Massey University’s Joint Centre for Disaster Research is coordinating the Sixth Australasian Natural Hazards Management Conference, from August 20-24, in partnership with Canterbury University. It features presentation topics ranging from a natural disaster’s effects on women and children, the deaf community and refugees; as well as supporting psychosocial recovery from such a disaster.
It will also include the announcement of the winners of two British Council Christchurch Scholarships.

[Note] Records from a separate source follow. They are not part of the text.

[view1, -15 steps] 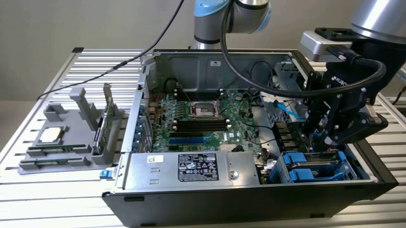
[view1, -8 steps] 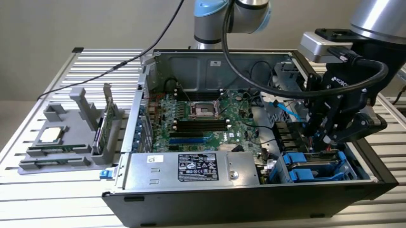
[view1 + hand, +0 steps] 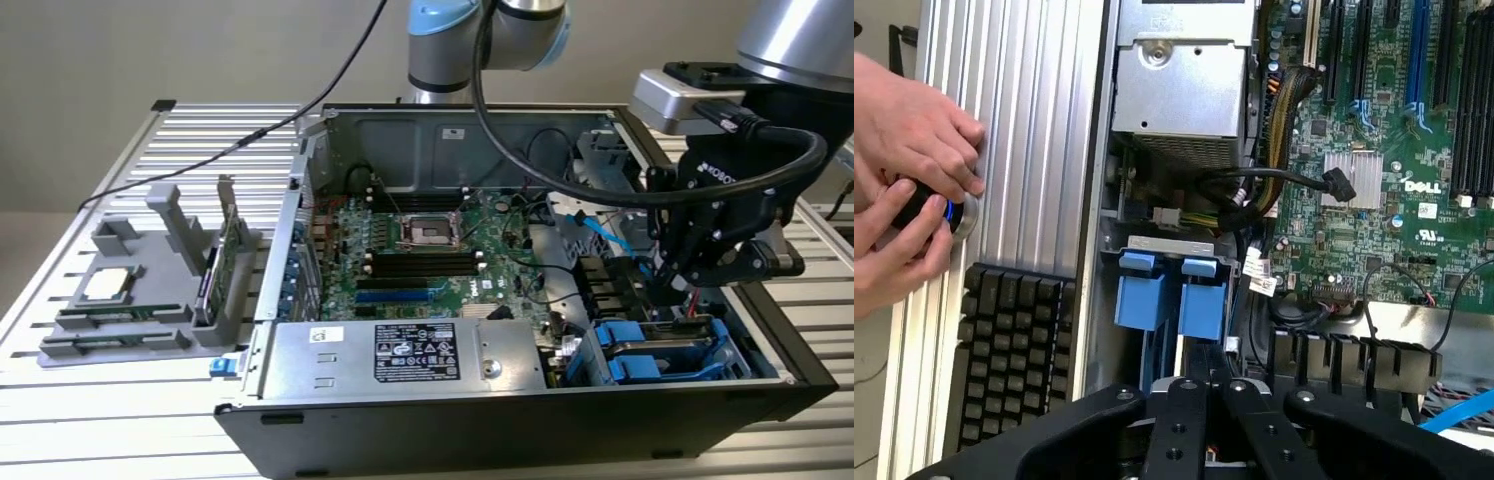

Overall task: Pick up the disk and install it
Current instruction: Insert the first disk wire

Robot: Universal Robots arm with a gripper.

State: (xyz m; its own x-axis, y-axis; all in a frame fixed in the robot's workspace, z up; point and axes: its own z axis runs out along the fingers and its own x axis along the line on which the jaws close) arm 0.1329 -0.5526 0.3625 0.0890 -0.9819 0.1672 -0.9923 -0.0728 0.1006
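White "DELL" lettering is printed on the green motherboard (image 3: 1394, 150), beside a small finned silver heatsink (image 3: 1352, 178) ahead of the gripper's fingers. A black-and-white label (image 3: 415, 352) sits on the large silver box (image 3: 400, 355), well away from the gripper; its print is too fine to read.

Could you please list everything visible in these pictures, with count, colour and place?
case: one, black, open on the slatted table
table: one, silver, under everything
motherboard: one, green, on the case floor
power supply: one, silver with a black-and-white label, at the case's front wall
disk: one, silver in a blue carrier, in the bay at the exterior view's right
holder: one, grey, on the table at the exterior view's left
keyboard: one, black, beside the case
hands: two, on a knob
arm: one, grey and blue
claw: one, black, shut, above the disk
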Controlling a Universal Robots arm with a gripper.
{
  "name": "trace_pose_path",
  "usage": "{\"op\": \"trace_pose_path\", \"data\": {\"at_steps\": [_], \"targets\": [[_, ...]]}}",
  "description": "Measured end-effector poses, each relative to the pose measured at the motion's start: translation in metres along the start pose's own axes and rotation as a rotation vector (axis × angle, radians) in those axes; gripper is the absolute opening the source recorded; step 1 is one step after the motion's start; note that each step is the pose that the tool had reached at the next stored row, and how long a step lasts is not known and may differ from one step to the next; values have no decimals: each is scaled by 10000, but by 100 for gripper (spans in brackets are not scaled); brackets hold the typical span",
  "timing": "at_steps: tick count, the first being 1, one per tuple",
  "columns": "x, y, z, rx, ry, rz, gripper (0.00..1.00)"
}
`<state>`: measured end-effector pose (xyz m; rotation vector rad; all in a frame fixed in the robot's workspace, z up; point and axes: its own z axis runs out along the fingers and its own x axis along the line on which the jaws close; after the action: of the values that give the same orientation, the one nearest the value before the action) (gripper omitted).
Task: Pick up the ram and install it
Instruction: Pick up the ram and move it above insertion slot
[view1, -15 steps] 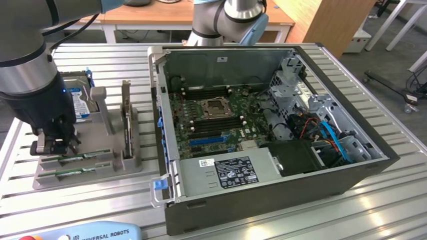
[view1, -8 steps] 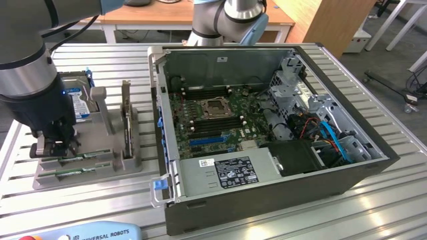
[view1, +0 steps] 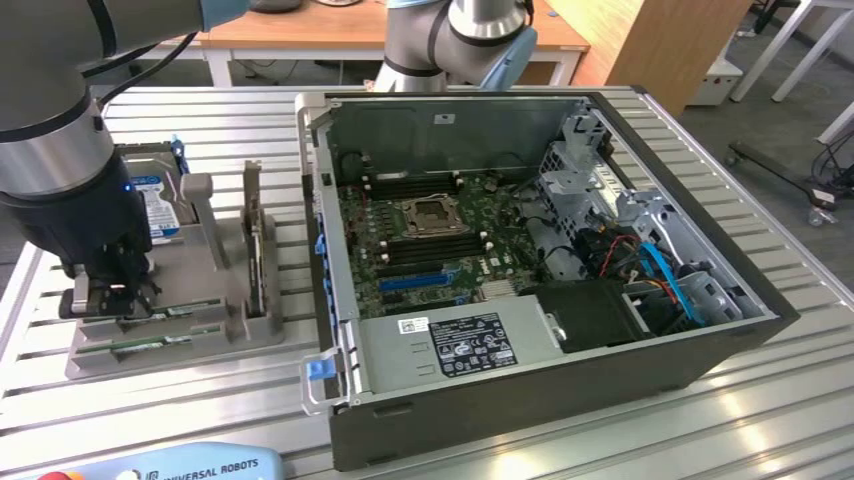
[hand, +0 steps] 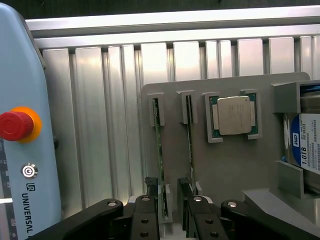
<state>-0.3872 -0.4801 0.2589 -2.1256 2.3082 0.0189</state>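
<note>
Two green ram sticks stand on edge in slots of a grey holder (hand: 225, 170). One ram stick (hand: 159, 150) runs between my fingertips; the other ram stick (hand: 190, 140) lies just beside one finger (hand: 184, 197). My gripper (hand: 167, 200) is open and straddles the end of the first stick, its pads on either side of it. In the exterior view my gripper (view1: 116, 298) hangs low over the near end of the holder (view1: 220, 330) at that view's left. The open computer case (view1: 534, 250) with its motherboard (view1: 427, 225) stands to the exterior view's right of the holder.
The holder also carries a processor chip (hand: 234, 115), a silver hard drive (view1: 154, 205) with a blue label, and an upright expansion card (view1: 251, 240). A teach pendant (view1: 174, 465) with a red stop button (hand: 12, 125) lies on the slatted table near the holder.
</note>
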Motion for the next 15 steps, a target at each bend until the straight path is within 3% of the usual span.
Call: {"op": "trace_pose_path", "data": {"at_steps": [15], "targets": [[41,-4,189,-1,1,1,29]]}}
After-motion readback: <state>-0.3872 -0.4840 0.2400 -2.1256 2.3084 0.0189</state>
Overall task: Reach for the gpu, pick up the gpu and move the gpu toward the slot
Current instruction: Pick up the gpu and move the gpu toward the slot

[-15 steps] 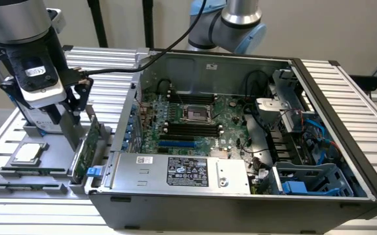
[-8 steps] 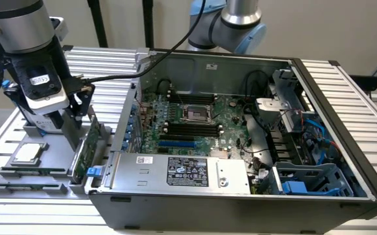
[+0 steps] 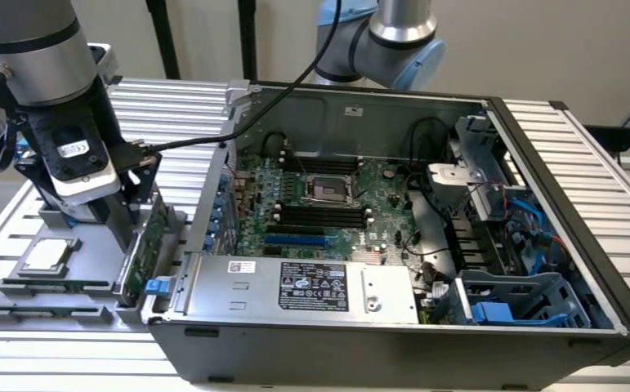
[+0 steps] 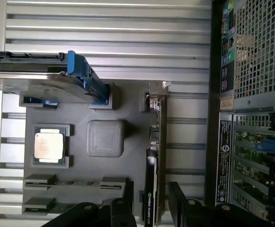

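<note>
The hand (image 4: 151, 201) hung low over the gray fixture tray (image 4: 104, 94), just beside the open computer case (image 3: 292, 359) on the counter (image 3: 576, 139). Its fingers (image 4: 123, 210) were spread, one on each side of the gpu (image 4: 159, 142), apparently not yet pinching it. The gpu stood on edge in the tray, on the side nearest the case. By my reading the reach was all but complete. The gripping, the lift and the carry to the blue slot (image 3: 296, 241) inside the case were not yet done.
</note>
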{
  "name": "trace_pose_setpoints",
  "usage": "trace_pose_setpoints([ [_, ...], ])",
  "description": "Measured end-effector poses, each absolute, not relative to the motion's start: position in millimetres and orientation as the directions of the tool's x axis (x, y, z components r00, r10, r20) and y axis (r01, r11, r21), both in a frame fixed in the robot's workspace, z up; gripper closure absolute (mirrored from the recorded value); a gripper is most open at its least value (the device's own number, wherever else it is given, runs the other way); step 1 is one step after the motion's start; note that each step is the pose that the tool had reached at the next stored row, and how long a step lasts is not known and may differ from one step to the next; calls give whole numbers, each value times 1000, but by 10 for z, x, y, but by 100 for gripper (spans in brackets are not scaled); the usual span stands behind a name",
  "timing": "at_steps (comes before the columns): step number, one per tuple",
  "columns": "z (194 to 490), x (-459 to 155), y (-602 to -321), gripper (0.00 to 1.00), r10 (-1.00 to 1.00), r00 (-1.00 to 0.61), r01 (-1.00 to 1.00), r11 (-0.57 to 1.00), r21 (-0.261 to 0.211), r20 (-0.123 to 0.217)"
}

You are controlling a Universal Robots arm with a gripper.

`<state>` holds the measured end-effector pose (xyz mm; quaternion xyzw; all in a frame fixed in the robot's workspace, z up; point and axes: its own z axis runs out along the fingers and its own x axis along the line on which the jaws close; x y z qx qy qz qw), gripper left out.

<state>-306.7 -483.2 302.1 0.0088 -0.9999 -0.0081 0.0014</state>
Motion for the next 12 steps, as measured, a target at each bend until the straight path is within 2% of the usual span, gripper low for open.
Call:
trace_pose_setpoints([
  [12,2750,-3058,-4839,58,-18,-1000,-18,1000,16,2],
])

Offered in partnership with Massey University, spatial, industrial and transport design students and graduates were invited to submit concepts to support Christchurch’s redesign as the city attempts to recover from the effects of shakes and aftershocks dating back to September 4, 2010.
The earthquake-stricken city will not be the sole focus of the conference however, with presentations being made related to the Victoria bushfires of 2009 and last year’s tsunami in Japan.
Massey University doctoral candidate Stuart Fraser will speak about the effectiveness of people being evacuated from building rooftops (vertical evacuation buildings), in a tsunami.
A paper analysing a decade of lahar warning research at Mt Ruapehu is also timely following the eruption at neighbouring Mt Tongariro last week.
Joint Centre for Disaster Research director Dr David Johnston says the biennial conference, which attracts speakers from across New Zealand and Australia, is the first since a rash of natural disasters including the Canterbury earthquakes, floods in Queensland and the Japan tsunami struck the Asia/Pacific region.
“These conferences usually focus across a range of natural hazards, but because there was a lot of added interest in Christchurch, we have added a pre-conference workshop to focus on the Canterbury earthquakes.”
Organised in partnership with the US-based Earthquake Engineering Research Institute, this workshop will address issues including the consequences of an earthquake to individuals and communities over varying time periods, economic vulnerability arising from such a disaster and the effectiveness of earthquake management procedures.
One of the post-conference workshops will include a field trip around key locations in Christchurch to show the impact of the earthquakes and ongoing recovery efforts.
The Sixth Australasian Natural Hazards Management Conference is being held at Canterbury University on August 21-22. There is a pre-conference workshop on August 20 and further workshops on August 23-24.
The two British Council Christchurch Scholarship winners will be announced at 4.30pm on Wednesday August 22.